[Task]
Please return the full listing below without altering anything.

(Beginning of Provided material)

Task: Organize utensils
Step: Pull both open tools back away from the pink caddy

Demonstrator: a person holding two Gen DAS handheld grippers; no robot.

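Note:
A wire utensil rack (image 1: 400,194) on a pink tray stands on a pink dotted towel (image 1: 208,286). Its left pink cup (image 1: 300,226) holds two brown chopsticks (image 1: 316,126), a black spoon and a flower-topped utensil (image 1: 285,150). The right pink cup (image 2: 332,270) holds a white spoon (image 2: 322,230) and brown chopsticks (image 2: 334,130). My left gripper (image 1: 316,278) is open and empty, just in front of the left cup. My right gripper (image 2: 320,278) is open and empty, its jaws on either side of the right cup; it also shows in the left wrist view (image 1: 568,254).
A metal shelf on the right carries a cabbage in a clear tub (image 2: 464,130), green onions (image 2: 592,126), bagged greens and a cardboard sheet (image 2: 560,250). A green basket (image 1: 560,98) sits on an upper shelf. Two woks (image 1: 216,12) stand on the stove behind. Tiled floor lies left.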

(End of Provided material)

[Exercise response]
Task: Organize utensils
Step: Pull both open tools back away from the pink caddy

Demonstrator: a person holding two Gen DAS handheld grippers; no robot.

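Note:
A wire utensil rack (image 1: 400,194) on a pink tray stands on a pink dotted towel (image 1: 208,286). Its left pink cup (image 1: 300,226) holds two brown chopsticks (image 1: 316,126), a black spoon and a flower-topped utensil (image 1: 285,150). The right pink cup (image 2: 332,270) holds a white spoon (image 2: 322,230) and brown chopsticks (image 2: 334,130). My left gripper (image 1: 316,278) is open and empty, just in front of the left cup. My right gripper (image 2: 320,278) is open and empty, its jaws on either side of the right cup; it also shows in the left wrist view (image 1: 568,254).
A metal shelf on the right carries a cabbage in a clear tub (image 2: 464,130), green onions (image 2: 592,126), bagged greens and a cardboard sheet (image 2: 560,250). A green basket (image 1: 560,98) sits on an upper shelf. Two woks (image 1: 216,12) stand on the stove behind. Tiled floor lies left.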

This is the complete output.